» Work order
Only one stretch of the records below is wanted: the lines from the one holding "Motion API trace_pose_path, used" through the one holding "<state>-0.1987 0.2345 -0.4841". Return it exactly, both ends included.

Stored entries:
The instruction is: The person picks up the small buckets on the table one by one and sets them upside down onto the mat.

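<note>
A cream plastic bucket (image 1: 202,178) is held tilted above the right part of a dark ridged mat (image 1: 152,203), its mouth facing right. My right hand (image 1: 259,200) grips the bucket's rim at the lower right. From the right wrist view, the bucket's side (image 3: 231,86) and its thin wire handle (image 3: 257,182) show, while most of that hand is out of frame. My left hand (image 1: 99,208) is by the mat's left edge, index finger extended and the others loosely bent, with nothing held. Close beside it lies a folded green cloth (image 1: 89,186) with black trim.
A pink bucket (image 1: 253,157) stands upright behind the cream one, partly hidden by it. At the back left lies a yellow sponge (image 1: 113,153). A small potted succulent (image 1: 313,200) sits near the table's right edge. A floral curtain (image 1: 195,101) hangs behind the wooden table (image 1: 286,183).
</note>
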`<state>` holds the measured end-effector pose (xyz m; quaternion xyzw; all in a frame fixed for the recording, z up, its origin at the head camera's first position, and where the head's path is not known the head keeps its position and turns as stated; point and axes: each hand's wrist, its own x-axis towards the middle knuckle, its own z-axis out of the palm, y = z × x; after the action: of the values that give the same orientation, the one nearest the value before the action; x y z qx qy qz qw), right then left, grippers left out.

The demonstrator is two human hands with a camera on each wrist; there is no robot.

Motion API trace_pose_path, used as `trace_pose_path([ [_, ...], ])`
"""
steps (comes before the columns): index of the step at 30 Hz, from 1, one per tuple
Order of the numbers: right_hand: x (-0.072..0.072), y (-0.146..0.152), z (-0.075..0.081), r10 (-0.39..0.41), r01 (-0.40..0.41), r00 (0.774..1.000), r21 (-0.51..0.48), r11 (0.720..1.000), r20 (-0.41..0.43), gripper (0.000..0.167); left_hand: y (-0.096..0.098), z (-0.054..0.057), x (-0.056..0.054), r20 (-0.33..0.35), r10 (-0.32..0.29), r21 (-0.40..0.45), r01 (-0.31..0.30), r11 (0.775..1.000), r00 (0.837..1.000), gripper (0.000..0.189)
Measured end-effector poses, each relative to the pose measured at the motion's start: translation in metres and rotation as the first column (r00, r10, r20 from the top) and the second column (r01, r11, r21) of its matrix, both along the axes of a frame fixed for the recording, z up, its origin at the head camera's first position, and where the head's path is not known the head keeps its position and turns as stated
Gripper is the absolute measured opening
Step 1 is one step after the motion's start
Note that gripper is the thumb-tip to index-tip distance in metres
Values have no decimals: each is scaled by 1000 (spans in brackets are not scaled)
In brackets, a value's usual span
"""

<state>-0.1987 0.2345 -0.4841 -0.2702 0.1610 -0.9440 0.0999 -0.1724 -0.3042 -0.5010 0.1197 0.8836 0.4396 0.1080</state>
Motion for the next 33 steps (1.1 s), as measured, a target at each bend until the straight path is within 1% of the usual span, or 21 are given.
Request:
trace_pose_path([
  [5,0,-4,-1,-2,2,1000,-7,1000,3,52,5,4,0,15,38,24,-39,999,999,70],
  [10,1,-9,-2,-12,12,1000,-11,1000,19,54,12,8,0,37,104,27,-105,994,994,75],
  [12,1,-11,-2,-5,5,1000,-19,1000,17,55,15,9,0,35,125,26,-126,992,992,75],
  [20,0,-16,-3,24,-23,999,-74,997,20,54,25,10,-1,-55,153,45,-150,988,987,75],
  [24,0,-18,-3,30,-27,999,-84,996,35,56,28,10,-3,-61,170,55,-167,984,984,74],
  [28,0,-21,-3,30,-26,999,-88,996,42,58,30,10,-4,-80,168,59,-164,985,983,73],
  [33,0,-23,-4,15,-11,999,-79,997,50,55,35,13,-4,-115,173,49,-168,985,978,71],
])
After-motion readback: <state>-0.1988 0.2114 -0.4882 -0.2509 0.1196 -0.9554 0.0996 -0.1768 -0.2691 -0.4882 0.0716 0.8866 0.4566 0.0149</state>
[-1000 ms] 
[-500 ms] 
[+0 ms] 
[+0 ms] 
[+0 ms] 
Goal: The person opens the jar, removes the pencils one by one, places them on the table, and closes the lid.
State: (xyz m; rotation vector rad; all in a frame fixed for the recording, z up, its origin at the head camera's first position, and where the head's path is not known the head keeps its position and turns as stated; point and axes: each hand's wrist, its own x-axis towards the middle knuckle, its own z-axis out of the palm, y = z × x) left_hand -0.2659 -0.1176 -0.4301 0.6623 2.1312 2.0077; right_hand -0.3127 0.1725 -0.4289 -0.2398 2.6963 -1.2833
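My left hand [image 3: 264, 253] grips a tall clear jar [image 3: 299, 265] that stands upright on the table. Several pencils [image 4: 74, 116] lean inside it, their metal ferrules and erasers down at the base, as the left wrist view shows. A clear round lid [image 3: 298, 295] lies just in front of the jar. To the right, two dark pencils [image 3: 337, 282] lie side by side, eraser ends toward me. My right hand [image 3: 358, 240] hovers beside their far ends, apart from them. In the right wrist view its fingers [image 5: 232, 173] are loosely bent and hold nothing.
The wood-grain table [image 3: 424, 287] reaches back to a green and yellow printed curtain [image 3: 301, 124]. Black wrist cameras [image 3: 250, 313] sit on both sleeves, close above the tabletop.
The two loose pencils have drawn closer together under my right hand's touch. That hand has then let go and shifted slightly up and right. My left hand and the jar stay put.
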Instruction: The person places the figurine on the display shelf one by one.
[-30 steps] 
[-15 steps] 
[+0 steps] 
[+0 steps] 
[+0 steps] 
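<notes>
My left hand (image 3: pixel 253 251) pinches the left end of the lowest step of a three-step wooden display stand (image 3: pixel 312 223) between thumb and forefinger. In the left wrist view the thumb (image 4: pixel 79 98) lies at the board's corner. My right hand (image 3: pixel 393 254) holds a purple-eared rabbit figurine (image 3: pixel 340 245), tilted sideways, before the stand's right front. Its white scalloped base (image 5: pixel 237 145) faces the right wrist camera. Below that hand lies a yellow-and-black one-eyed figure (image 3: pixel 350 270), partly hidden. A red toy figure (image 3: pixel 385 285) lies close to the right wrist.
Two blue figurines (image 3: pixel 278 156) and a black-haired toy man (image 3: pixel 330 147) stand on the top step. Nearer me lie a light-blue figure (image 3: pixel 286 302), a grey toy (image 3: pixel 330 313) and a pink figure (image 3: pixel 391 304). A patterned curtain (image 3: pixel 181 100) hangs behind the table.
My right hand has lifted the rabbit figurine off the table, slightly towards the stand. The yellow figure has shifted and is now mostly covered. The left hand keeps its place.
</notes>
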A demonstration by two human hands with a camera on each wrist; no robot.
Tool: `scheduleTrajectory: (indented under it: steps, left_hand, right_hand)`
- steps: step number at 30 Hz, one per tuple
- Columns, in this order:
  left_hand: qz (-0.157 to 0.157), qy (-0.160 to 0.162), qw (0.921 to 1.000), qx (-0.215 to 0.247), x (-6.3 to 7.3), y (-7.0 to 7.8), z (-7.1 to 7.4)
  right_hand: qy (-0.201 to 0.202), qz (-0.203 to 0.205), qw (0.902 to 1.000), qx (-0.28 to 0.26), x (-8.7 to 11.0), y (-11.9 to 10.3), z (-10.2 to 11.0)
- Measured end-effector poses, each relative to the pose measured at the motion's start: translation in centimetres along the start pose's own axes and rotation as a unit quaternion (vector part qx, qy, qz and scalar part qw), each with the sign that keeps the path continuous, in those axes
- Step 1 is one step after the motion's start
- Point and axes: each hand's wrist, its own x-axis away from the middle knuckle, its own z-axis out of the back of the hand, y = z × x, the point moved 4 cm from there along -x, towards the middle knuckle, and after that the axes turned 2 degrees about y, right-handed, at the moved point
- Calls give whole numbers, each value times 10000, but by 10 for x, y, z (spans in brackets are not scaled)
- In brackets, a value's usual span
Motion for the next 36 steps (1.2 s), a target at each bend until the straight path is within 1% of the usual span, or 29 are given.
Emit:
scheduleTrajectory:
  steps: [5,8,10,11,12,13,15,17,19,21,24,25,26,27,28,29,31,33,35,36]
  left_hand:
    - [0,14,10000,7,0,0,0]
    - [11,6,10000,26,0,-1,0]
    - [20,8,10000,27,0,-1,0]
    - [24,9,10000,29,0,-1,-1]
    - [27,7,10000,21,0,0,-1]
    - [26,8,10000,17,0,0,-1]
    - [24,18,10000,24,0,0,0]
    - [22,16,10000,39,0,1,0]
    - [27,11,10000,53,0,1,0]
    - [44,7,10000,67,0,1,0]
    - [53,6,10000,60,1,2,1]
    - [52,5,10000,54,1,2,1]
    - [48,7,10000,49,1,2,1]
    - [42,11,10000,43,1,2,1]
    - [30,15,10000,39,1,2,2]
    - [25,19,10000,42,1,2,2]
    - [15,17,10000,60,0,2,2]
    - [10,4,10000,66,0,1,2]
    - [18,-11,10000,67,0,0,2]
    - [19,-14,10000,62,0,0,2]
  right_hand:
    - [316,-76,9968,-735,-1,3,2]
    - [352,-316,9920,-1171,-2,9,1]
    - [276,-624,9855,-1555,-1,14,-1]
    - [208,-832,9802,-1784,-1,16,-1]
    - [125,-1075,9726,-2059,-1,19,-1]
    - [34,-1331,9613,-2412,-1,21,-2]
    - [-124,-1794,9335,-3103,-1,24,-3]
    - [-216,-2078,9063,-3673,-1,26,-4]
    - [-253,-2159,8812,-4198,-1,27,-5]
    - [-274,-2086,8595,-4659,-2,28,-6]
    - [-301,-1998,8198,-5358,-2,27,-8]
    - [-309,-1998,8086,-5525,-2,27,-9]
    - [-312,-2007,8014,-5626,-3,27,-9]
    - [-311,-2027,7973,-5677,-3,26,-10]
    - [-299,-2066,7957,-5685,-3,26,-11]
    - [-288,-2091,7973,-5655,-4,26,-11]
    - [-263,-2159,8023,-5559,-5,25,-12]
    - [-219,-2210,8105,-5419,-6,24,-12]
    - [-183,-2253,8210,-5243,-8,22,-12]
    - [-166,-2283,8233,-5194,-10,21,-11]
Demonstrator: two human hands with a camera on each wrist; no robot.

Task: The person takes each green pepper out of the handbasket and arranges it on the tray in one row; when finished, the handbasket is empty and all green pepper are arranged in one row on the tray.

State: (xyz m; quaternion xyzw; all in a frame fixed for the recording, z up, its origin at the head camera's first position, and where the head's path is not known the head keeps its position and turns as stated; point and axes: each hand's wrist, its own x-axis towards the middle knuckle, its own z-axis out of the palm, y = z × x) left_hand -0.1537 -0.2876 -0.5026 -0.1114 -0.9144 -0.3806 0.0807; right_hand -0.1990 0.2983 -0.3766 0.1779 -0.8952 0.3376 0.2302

» Output below
Motion API trace_pose_path, used as `trace_pose_path([ [_, ...], ])`
"""
steps (comes before the columns): index of the step at 30 Hz, from 1, one per tuple
Order of the numbers: right_hand: x (-0.072..0.072), y (-0.146..0.152), z (-0.075..0.081), r10 (-0.39..0.41), r01 (-0.40..0.41), r00 (0.774..1.000), r21 (-0.51..0.48), r11 (0.720..1.000), r20 (-0.41..0.43), gripper (0.000..0.167); left_hand: y (-0.096..0.098), z (-0.054..0.057), x (-0.056..0.054), r20 (-0.33..0.35), r10 (-0.32..0.29), r21 (-0.40..0.45), r01 (-0.31..0.30), r11 (0.775..1.000), r00 (0.837..1.000), gripper (0.000..0.189)
Measured end-effector poses, each relative to the pose measured at the motion's start: translation in metres and rotation as the first column (r00, r10, r20 from the top) and the second column (r01, r11, r21) of its matrix, both along the axes of a frame fixed for the recording, z up, its origin at the head camera's first position, and where the head's path is not known the head keeps its position and turns as stated
Gripper is the absolute measured opening
Step 1 is one step after the motion's start
Note that gripper is the thumb-tip to index-tip distance in metres
Values have no decimals: each is scaled by 1000 (spans in brackets are not scaled)
In brackets, a value's usual span
"""

<state>-0.1987 0.2345 -0.4841 -0.2702 0.1610 -0.9440 0.0999 -0.1724 -0.3042 -0.5010 0.1197 0.8836 0.4396 0.1080</state>

Nothing remains to add to the output.